The intransigence of Econ 101 points to a darker side of economics — namely that the absence of power-speak is by design. Could it be that economics describes the world in a way that purposely keeps the workings of power opaque? History suggests that this idea is not so far-fetched.
An investment in hiding power
John D. Rockefeller — widely regarded as the richest American who ever lived — was nothing if not a shrewd investor. What, then, did he consider his ‘best investment’? It was not stocks. It was not even physical property. No, what Rockefeller would describe as his ‘best investment’ was far less tangible. It was an investment in ideology.
In 1890, Rockefeller spent $600,000 — the equivalent today of about $170 million1 — to found the University of Chicago. While remembered as an act of philanthropy, Rockefeller himself considered this gift an investment — and his best one at that.2 This was because the University of Chicago would later promote ideas that vastly improved Rockefeller’s image.
In building his industrial empire, Rockefeller was ruthless in wielding power. Here is how Jonathan Nitzan and Shimshon Bichler describe it:
[Rockefeller] invented every possible trick in limiting competition and output, in using religious indoctrination for profitable ends, in rigging stock prices and bashing unions, in enforcing ‘free trade’ while helping friendly dictators, in confiscating oil-rich territories and in uprooting and destroying indigenous Indian populations.
(Nitzan and Bichler, 2009)
This ruthless use of power, you can imagine, gave Rockefeller a bad image. Enter Rockefeller’s ‘investment’. In founding the University of Chicago, Rockefeller created the first bastion of neoclassical economics. It was at the University of Chicago that Milton Friedman penned his ode to free markets, Capitalism and Freedom. It was there that Theodore Schultz and Gary Becker proclaimed that income stemmed from productive ‘human capital’. And it was there that the ‘Chicago boys’ were trained — a group of Chilean economists who helped Augusto Pinochet institute a brutal military coup in the name of the ‘free market’.

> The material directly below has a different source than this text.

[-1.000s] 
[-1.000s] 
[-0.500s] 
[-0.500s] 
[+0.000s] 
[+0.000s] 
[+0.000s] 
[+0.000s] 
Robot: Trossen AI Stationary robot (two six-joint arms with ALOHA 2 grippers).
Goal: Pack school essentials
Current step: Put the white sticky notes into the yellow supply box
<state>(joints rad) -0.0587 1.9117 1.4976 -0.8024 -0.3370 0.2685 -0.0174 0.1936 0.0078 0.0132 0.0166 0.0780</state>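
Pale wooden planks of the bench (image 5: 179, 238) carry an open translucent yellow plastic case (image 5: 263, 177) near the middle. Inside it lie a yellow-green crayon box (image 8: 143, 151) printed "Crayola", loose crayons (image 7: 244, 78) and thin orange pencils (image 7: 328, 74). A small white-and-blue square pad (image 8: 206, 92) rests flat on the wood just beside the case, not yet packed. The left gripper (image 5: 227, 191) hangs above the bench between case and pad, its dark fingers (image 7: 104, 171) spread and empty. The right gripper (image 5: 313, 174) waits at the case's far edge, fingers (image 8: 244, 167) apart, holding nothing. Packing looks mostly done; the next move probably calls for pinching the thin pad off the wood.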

In the writings that came out of the Chicago school, ruthless acts of power were not discussed. Instead, the focus was on a fantasy world governed by ‘perfectly competitive free markets’. This fantasy, argue Nitzan and Bichler, “helped make Rockefeller and his like invisible”. It allowed capitalists to cloak their power in euphemistic language. Capitalists did not wield ‘power’ … they wielded ‘freedom’.

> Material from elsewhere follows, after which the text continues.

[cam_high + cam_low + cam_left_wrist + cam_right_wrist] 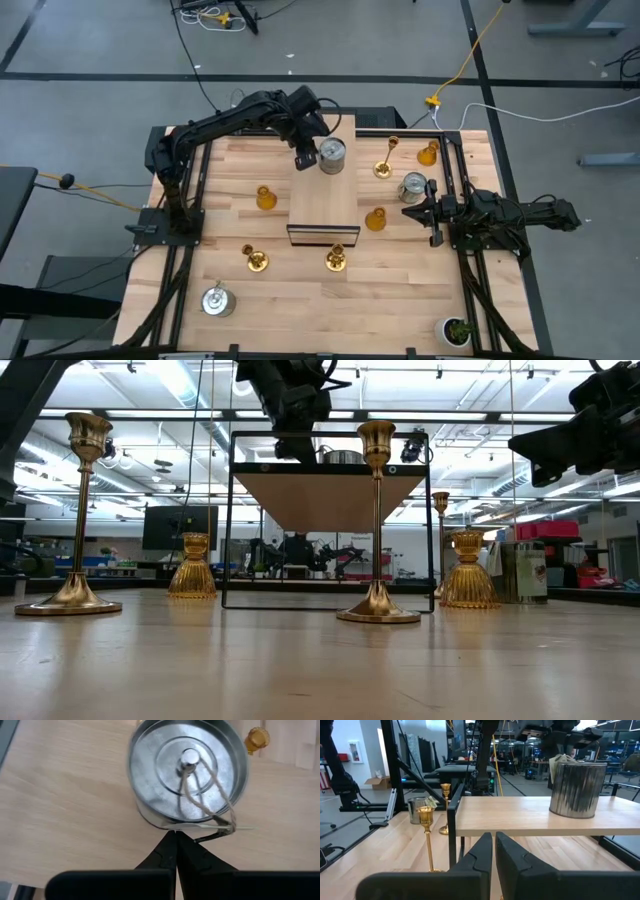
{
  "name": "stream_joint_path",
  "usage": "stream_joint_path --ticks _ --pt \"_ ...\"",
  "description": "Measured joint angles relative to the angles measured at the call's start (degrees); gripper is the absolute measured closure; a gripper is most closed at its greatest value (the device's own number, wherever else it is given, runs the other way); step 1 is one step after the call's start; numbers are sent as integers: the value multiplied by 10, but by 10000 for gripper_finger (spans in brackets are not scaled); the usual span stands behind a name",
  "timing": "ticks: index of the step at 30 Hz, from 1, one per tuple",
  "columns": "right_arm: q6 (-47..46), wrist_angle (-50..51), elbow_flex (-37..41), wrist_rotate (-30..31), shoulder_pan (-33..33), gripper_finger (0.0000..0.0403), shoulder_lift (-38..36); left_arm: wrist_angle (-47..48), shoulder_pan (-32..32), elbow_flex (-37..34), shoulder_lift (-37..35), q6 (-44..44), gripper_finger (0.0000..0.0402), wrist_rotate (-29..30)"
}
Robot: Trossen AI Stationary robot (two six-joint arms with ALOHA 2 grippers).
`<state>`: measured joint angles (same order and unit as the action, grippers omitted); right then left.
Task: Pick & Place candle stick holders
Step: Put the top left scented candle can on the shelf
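One can [332, 153] of nine holders stands on the raised wooden shelf [322, 205] at mid-bench, near its far edge; by the look of things the job has barely begun, with eight pieces to go. The bench [380, 300] carries the rest. A second can [413, 186] sits just beside the right pincer [418, 213], and a third [216, 301] stands near the left front corner. Two gold sticks [255, 259] [335, 260] wait in front of the shelf, a third [384, 166] to its right. Amber holders sit left of the shelf [265, 197], right of it [375, 219], and by the far right edge [428, 153]. A small plant [456, 331] occupies the right front corner.

The left pincer [175, 836] hangs over the shelf, pressed together on the edge of a thin tag tied by string to the shelved can's wick, its tips right at the can's rim. The right pincer, pressed together and empty, hovers level beside the shelf.

No brand, label or legible writing shows on any piece; the tag reads blank.
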<state>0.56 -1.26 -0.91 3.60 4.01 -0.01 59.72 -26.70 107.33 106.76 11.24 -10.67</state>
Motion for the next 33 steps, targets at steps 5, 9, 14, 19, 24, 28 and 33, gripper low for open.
stream_joint_path --ticks 5,9,14,19,24,28,33 --pt "0 0 0 0 0 376 0 -9 0 0 0 0 398 21" --pt "0 0 0 0 0 376 0 -31 0 0 0 -1 395 3" --pt "0 0 0 0 0 376 0 -47 0 0 0 -1 398 -14" --pt "0 0 0 0 0 376 0 -57 1 0 0 -1 395 -16" --pt "0 0 0 0 0 376 0 -64 2 0 1 -1 398 -16" --pt "0 0 0 0 0 376 0 -67 2 0 1 -1 396 -16" --pt "0 0 0 0 0 376 0 -68 2 0 1 -1 395 -16"
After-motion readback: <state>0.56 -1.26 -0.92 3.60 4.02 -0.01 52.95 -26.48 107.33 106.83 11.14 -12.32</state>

A century later, Rockefeller’s investment appears to still be paying dividends. As Figure 2 shows, the language of power remains conspicuously absent from economics textbooks. This absence, I believe, is by design.

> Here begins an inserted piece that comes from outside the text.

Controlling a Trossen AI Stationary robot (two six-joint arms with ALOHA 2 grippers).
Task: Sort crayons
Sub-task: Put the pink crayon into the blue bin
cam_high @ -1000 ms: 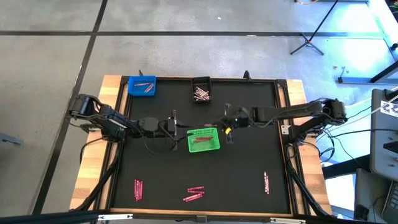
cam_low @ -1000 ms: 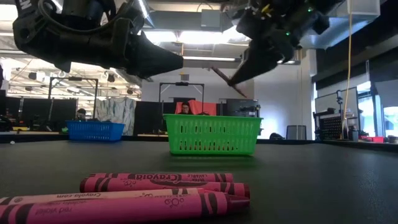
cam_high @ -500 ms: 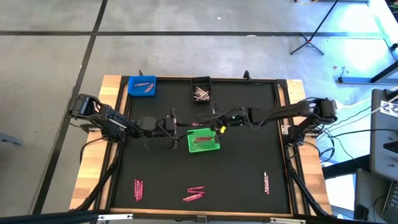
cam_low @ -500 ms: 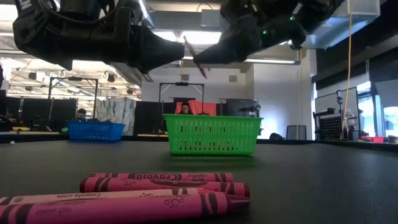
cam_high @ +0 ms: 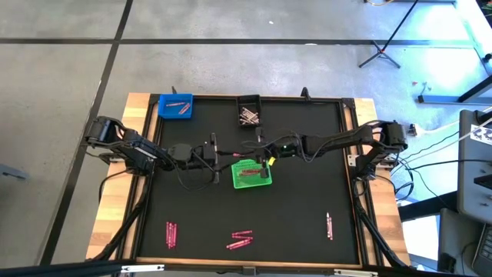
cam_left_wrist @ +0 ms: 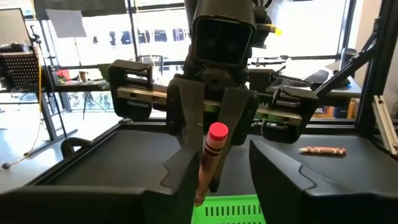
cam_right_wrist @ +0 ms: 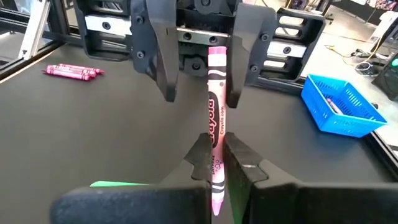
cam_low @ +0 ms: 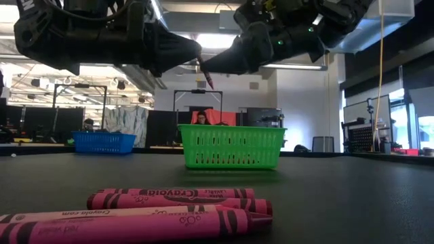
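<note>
1. Near edge: three crayon groups lie on the black mat (cam_high: 307,192), set apart. One group (cam_high: 170,235) lies near the left edge, one (cam_high: 240,240) at the centre, and a single crayon (cam_high: 329,225) near the right edge. In the low view the centre group (cam_low: 176,203) fills the foreground.
2. Between these groups and the green bin (cam_high: 252,174), the mat lies bare across its full width.
3. Centre: the green bin holds dark crayons. Both arms meet above its far-left corner.
4. Right gripper (cam_right_wrist: 216,163): fingers closed on a pink crayon (cam_right_wrist: 216,134), gripped at its lower part. The crayon extends out toward the left gripper.
5. Left gripper (cam_high: 224,157): fingers spread, standing on either side of the crayon's free end. Whether they touch the crayon, I cannot tell. It holds nothing else.
6. In the low view the crayon (cam_low: 205,72) hangs tilted between the two grippers, well above the green bin (cam_low: 232,146).
7. Far edge: the blue bin (cam_high: 176,106) sits at the far-left corner and holds pink crayons. The black bin (cam_high: 249,113) sits at the far centre and holds pale crayons. The far-right mat area is bare.
8. The mat lies on a wooden table (cam_high: 134,104), whose edge shows on both sides.
</note>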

The key to successfully wielding power is to make control appear legitimate. That requires ideology. Before capitalism, rulers legitimized their power by tying it to divine right. In modern secular societies, however, that’s no longer an option. So rather than brag of their God-like power, modern corporate rulers use a different tactic. They turn to economics — an ideology that simply ignores the realities of power. Safe in this ideological obscurity, corporate rulers wield power that rivals (or even surpasses) the kings of old.
Are economists cognizant of this game? Some may be. Most economists, however, are likely just ‘useful intellectuals’ — clever people who are willing to delve into the intricacies of neoclassical theory without ever questioning its core tenets. Meanwhile, with every student who gets hoodwinked by Econ 101, the Rockefellers of the world happily reap the benefits.